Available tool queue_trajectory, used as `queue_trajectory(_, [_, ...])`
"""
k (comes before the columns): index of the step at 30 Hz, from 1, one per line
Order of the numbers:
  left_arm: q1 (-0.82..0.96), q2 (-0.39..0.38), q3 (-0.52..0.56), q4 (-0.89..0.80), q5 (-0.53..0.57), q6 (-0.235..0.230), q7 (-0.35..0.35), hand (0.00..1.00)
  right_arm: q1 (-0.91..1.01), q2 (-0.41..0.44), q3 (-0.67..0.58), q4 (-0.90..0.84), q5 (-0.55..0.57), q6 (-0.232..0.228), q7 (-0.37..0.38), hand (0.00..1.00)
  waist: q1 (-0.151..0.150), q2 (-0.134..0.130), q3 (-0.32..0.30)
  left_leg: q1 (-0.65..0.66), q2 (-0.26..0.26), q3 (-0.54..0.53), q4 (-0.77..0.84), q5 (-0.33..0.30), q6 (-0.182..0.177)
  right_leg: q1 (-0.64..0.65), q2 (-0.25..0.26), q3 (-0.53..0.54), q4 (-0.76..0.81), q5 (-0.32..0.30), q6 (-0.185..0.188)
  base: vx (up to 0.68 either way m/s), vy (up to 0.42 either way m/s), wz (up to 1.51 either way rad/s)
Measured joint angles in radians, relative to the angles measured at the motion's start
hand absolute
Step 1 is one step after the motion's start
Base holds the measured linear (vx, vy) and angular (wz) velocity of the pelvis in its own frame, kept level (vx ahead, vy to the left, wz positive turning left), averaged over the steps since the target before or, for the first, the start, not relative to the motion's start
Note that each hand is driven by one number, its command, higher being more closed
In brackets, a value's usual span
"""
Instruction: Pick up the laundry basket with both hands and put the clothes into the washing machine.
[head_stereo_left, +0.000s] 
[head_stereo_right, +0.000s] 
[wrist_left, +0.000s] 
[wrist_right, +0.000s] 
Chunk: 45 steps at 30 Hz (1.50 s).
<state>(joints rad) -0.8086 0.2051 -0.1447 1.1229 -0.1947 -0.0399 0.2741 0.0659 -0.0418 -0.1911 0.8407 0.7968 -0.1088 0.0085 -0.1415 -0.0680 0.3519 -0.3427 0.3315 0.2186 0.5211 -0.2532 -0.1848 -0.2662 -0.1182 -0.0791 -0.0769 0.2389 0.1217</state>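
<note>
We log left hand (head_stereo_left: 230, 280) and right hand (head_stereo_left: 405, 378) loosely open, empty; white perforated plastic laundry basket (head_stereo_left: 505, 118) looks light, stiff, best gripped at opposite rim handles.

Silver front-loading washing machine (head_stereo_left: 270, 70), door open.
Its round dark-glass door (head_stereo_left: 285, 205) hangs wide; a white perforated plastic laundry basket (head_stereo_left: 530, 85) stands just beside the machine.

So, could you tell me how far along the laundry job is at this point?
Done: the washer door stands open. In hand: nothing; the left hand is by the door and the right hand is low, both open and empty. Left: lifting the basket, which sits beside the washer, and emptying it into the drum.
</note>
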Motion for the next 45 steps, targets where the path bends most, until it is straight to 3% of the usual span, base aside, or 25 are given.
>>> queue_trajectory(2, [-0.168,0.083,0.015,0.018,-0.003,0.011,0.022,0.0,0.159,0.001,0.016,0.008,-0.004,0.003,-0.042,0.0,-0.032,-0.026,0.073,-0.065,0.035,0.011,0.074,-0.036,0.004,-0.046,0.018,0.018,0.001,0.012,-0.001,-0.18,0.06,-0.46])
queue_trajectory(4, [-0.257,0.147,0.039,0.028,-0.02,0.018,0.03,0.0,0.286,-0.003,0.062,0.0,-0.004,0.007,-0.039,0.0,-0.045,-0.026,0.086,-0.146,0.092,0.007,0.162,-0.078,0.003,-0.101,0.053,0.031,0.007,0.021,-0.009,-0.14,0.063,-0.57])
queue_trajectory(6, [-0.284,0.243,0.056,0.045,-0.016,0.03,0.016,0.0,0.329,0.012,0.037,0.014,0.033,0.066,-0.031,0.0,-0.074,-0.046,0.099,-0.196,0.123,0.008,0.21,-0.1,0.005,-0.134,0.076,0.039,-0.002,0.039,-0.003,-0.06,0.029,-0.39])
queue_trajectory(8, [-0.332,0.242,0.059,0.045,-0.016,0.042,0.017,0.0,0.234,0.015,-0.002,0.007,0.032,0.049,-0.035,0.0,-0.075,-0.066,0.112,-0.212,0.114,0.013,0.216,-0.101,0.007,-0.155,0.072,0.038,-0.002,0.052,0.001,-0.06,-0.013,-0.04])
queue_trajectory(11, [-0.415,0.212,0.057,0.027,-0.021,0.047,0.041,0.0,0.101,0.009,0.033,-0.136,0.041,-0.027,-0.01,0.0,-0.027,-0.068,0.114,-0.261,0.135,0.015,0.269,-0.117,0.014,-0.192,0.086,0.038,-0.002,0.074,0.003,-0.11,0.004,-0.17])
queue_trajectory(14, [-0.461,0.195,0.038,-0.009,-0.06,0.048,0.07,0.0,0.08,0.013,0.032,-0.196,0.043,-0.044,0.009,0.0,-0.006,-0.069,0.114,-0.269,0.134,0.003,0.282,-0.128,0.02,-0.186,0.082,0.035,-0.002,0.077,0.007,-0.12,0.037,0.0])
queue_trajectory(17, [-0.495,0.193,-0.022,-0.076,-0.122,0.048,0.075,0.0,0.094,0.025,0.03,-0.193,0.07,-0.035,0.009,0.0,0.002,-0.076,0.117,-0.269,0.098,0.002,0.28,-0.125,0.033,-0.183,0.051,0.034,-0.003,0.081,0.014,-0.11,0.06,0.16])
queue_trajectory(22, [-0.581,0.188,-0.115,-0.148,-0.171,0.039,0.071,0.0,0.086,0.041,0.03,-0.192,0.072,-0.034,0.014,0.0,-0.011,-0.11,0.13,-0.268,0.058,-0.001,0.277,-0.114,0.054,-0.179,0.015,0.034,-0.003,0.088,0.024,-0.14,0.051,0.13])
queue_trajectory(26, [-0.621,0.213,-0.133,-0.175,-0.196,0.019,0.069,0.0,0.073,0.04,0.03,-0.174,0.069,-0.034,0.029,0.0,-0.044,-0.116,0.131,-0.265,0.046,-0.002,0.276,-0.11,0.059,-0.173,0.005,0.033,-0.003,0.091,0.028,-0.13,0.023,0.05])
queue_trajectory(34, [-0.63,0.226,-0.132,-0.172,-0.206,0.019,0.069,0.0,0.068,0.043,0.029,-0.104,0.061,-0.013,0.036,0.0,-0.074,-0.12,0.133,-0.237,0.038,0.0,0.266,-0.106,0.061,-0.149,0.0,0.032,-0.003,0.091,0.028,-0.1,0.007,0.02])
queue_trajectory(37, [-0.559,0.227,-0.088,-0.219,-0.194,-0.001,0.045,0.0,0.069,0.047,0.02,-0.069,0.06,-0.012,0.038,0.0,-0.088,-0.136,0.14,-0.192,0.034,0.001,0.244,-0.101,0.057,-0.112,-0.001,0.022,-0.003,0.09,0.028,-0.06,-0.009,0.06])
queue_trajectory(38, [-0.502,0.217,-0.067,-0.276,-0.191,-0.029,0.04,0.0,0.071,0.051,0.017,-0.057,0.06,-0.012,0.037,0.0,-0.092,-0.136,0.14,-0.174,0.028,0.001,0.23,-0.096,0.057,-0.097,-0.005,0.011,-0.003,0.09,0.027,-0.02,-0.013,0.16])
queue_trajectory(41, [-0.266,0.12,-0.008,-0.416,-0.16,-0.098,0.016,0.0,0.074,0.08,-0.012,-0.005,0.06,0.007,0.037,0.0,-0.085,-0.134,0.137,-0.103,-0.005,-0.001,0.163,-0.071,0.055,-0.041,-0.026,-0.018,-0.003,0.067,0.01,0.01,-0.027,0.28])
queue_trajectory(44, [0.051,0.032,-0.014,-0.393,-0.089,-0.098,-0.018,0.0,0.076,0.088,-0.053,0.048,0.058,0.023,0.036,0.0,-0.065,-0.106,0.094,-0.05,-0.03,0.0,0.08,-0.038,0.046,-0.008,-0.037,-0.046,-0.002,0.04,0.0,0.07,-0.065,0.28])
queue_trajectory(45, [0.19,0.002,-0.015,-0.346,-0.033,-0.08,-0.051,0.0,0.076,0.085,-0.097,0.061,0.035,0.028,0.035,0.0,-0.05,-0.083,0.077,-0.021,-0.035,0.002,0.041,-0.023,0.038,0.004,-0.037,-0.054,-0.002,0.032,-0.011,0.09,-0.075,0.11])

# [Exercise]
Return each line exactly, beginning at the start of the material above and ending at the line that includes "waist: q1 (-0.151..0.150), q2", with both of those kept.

# [Answer to the problem]
Available tool queue_trajectory, used as `queue_trajectory(_, [_, ...])`
"""
k (comes before the columns): index of the step at 30 Hz, from 1, one per line
Order of the numbers:
  left_arm: q1 (-0.82..0.96), q2 (-0.39..0.38), q3 (-0.52..0.56), q4 (-0.89..0.80), q5 (-0.53..0.57), q6 (-0.235..0.230), q7 (-0.35..0.35), hand (0.00..1.00)
  right_arm: q1 (-0.91..1.01), q2 (-0.41..0.44), q3 (-0.67..0.58), q4 (-0.90..0.84), q5 (-0.55..0.57), q6 (-0.232..0.228), q7 (-0.37..0.38), hand (0.00..1.00)
  waist: q1 (-0.151..0.150), q2 (-0.134..0.130), q3 (-0.32..0.30)

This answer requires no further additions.